Task statement: Begin at the top of the following data. Copy each line exactly until you have copied the line containing "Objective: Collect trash".

Records from a dataset:
□ □ □

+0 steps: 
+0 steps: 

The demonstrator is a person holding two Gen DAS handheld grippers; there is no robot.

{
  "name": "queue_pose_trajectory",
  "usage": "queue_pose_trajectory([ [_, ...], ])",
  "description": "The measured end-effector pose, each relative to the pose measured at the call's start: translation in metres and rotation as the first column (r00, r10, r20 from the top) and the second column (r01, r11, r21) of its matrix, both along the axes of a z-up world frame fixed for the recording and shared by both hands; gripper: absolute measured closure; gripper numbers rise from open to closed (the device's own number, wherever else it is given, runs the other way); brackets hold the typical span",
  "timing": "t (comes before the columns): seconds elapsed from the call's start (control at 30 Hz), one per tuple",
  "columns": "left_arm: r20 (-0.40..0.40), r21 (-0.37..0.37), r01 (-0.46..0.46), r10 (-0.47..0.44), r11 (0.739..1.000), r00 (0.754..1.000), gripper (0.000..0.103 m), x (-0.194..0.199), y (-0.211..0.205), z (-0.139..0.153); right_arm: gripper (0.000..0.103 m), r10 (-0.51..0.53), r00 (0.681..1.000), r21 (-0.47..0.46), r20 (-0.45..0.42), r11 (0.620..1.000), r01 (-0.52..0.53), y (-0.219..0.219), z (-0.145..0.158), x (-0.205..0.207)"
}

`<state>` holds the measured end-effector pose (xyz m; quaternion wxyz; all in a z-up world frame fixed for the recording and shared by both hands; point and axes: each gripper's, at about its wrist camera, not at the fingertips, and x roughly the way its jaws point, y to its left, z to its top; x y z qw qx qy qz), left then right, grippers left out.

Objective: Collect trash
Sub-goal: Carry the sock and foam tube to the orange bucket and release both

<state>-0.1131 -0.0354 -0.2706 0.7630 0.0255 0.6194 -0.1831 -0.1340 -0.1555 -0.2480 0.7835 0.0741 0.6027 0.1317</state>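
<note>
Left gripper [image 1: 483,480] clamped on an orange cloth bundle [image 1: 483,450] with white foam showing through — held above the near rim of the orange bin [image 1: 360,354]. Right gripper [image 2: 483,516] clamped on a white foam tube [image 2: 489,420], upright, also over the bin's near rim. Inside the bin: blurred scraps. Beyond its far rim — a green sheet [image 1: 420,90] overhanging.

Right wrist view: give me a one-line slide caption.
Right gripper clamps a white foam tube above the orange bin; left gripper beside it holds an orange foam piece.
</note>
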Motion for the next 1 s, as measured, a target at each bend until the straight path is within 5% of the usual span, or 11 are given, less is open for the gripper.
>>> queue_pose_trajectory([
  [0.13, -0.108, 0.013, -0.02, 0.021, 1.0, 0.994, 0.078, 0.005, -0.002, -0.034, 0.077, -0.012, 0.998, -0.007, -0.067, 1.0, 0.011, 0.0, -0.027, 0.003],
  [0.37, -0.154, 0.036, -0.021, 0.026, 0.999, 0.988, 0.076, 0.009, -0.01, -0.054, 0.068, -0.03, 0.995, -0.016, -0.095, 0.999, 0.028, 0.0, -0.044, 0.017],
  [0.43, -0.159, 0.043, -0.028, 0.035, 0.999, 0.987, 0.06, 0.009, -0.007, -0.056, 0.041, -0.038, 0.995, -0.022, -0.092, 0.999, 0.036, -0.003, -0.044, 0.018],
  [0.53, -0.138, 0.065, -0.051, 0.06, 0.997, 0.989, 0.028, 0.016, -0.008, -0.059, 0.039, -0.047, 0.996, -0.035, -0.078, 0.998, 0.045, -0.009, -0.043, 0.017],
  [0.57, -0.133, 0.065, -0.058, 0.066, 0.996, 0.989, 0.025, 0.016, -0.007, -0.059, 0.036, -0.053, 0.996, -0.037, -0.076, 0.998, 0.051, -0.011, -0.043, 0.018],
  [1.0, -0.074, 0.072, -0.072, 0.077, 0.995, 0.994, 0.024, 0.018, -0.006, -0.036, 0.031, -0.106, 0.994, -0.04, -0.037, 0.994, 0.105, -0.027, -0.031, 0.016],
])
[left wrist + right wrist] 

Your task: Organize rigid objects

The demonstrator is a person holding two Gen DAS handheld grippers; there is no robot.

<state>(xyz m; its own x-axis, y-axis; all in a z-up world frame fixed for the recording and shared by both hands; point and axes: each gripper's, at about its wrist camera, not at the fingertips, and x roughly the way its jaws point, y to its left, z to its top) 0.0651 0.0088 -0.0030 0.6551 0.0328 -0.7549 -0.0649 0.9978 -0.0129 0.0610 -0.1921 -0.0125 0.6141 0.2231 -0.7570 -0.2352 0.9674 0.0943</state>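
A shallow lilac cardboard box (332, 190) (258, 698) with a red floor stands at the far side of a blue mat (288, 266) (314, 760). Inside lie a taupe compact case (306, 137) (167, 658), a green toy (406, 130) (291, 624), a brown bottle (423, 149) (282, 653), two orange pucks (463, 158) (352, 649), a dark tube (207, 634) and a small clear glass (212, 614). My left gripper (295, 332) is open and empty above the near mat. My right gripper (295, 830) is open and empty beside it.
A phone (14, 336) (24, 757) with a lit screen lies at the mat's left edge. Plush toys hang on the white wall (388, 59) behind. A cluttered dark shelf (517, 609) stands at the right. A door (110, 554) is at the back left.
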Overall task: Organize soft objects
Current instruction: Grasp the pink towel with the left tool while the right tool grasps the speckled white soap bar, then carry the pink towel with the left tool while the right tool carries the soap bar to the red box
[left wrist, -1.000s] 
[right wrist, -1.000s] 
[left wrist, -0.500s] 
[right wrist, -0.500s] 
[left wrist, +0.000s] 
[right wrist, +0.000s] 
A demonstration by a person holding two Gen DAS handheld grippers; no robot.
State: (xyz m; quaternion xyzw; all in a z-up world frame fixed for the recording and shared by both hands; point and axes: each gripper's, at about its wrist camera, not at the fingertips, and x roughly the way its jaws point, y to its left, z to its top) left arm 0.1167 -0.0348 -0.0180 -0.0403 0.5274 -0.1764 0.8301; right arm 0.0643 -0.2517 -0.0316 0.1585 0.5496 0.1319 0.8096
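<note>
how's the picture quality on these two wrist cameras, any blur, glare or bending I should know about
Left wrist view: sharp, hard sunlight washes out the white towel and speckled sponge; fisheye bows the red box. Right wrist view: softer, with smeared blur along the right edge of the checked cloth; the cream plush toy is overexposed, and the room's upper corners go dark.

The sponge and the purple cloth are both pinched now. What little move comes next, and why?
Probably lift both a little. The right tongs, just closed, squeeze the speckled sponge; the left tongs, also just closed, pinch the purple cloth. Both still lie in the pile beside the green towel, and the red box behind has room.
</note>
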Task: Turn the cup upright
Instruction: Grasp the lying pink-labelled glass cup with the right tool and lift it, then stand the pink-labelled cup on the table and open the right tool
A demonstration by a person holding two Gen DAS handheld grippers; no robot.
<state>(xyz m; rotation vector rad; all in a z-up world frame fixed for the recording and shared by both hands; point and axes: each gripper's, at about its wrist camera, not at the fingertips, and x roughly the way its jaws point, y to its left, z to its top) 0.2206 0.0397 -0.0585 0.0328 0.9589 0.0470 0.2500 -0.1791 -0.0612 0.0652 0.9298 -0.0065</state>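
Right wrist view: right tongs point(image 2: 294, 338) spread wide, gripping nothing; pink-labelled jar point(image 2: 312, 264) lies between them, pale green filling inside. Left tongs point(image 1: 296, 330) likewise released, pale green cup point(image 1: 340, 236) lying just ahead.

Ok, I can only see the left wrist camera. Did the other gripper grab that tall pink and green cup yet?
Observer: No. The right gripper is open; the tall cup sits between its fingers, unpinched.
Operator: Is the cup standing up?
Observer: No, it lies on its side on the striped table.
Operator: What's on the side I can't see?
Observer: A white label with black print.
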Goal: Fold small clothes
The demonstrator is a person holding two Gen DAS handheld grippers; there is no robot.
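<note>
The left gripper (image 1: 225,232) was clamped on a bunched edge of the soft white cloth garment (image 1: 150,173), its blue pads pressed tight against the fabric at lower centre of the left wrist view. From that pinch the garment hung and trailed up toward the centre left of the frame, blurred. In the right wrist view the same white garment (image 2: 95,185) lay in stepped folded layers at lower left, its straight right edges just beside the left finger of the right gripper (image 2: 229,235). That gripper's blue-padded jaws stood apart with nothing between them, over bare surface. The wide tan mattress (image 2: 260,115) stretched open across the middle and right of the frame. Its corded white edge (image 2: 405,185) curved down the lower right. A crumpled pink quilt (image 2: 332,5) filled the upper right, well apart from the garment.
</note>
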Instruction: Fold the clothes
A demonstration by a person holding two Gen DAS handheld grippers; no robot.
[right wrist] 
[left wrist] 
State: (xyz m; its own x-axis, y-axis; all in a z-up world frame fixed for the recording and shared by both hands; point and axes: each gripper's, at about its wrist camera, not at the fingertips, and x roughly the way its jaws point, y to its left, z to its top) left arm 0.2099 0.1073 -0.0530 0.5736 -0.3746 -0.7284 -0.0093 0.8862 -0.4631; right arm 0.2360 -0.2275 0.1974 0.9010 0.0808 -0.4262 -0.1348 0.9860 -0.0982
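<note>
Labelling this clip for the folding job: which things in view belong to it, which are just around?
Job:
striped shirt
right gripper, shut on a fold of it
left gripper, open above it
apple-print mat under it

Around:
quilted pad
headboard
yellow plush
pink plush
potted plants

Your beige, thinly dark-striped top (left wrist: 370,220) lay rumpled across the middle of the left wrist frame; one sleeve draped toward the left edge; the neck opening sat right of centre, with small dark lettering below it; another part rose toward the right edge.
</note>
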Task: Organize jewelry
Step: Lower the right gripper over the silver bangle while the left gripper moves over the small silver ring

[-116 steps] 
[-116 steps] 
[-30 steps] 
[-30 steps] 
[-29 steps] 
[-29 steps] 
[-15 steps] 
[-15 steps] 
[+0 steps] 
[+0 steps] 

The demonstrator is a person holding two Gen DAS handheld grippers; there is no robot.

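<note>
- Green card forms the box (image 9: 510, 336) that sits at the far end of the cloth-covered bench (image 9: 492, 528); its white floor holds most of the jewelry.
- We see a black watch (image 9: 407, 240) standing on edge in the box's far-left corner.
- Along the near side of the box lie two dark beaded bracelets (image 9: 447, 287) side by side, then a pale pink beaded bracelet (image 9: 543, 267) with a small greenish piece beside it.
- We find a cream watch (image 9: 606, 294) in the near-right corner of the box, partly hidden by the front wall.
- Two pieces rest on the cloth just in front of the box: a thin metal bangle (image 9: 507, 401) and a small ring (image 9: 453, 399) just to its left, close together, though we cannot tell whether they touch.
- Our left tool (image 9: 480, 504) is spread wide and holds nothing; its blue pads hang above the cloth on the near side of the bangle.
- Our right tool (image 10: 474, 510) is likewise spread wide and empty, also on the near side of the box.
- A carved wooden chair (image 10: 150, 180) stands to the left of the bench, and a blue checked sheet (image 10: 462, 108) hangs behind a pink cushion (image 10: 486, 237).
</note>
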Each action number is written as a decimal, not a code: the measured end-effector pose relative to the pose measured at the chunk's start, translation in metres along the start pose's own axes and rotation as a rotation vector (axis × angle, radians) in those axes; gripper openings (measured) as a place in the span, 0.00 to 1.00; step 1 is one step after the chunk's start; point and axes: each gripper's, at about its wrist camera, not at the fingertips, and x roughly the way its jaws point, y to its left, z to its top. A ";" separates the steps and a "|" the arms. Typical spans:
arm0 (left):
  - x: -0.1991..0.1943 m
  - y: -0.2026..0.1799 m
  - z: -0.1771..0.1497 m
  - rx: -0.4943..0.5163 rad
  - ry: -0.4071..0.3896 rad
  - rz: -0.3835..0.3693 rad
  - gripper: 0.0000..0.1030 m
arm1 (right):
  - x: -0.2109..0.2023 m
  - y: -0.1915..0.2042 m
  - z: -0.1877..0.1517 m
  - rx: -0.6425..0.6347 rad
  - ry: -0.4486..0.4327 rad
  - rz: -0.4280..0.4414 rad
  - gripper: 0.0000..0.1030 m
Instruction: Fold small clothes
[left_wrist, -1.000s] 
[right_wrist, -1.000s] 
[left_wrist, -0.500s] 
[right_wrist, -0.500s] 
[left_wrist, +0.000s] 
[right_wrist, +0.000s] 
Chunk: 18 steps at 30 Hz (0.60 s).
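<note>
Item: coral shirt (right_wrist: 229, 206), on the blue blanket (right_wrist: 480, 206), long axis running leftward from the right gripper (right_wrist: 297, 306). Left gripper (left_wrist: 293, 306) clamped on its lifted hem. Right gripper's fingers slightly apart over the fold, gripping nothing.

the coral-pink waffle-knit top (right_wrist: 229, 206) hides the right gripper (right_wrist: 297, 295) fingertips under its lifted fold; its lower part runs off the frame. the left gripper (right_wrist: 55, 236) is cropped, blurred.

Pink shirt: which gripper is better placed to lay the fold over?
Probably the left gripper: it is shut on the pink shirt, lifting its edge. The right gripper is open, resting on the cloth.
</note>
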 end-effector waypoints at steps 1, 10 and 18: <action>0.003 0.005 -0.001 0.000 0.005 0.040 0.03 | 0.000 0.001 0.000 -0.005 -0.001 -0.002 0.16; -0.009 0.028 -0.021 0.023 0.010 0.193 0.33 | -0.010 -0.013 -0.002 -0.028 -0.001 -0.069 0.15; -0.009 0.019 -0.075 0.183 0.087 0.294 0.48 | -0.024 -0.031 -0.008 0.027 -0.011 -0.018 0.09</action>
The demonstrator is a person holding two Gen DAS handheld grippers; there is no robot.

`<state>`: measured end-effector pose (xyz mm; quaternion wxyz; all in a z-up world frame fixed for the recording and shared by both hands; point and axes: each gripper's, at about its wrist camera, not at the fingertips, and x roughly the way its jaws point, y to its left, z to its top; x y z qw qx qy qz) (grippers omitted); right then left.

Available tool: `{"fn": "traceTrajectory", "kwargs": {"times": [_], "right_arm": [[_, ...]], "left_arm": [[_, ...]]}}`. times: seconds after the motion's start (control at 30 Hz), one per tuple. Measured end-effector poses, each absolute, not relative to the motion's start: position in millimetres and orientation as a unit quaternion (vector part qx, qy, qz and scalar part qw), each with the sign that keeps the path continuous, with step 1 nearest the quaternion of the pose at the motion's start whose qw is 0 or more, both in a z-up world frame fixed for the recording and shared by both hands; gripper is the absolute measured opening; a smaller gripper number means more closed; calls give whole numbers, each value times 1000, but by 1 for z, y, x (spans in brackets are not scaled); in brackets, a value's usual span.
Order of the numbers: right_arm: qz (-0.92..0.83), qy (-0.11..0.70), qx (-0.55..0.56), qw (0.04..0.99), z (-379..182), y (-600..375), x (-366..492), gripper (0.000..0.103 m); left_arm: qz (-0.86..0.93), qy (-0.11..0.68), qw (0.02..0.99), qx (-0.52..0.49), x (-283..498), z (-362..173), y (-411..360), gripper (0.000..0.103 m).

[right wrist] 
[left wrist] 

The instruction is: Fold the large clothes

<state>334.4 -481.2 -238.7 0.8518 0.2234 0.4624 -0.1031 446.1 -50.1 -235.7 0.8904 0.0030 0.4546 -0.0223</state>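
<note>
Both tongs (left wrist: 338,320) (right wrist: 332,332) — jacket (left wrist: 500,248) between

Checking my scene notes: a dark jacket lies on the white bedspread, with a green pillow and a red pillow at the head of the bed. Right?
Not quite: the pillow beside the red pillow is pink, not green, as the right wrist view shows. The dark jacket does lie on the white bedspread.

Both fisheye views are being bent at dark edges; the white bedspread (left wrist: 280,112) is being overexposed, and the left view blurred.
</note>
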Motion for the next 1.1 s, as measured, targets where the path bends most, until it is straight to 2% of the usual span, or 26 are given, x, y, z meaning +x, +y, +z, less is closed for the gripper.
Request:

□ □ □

Reply to the task:
+0 steps: 
+0 steps: 

The demonstrator is a person holding two Gen DAS handheld grippers; there is no robot.

{
  "name": "queue_pose_trajectory",
  "usage": "queue_pose_trajectory([ [_, ...], ])",
  "description": "The measured end-effector pose, each relative to the pose measured at the call's start: translation in metres and rotation as the first column (r00, r10, r20 from the top) and the second column (r01, r11, r21) of its matrix, both along the axes of a z-up world frame fixed for the recording and shared by both hands; gripper: absolute measured closure; gripper numbers rise from open to closed (the device's own number, wherever else it is given, runs the other way); brackets hold the typical span",
  "timing": "t (comes before the columns): seconds elapsed from the call's start (control at 30 Hz), one per tuple",
  "columns": "left_arm: r20 (-0.40..0.40), r21 (-0.37..0.37), r01 (-0.46..0.46), r10 (-0.47..0.44), r11 (0.739..1.000), r00 (0.754..1.000), gripper (0.000..0.103 m), x (-0.194..0.199), y (-0.211..0.205), z (-0.139..0.153); right_arm: gripper (0.000..0.103 m), r10 (-0.51..0.53), r00 (0.681..1.000), r21 (-0.47..0.46), r20 (-0.45..0.42), r11 (0.620..1.000), r01 (-0.52..0.53), y (-0.219..0.219), z (-0.145..0.158), x (-0.205..0.207)"
}

`<state>` holds the measured end-effector pose (xyz m; quaternion wxyz; all in a z-up world frame fixed for the recording and shared by both hands; point and axes: each gripper's, at about its wrist camera, not at the fingertips, and x roughly the way its jaws point, y to its left, z to its top; x y z qw qx qy qz), left then right, grippers left out.

Objective: Collect trash

That makes the output complete.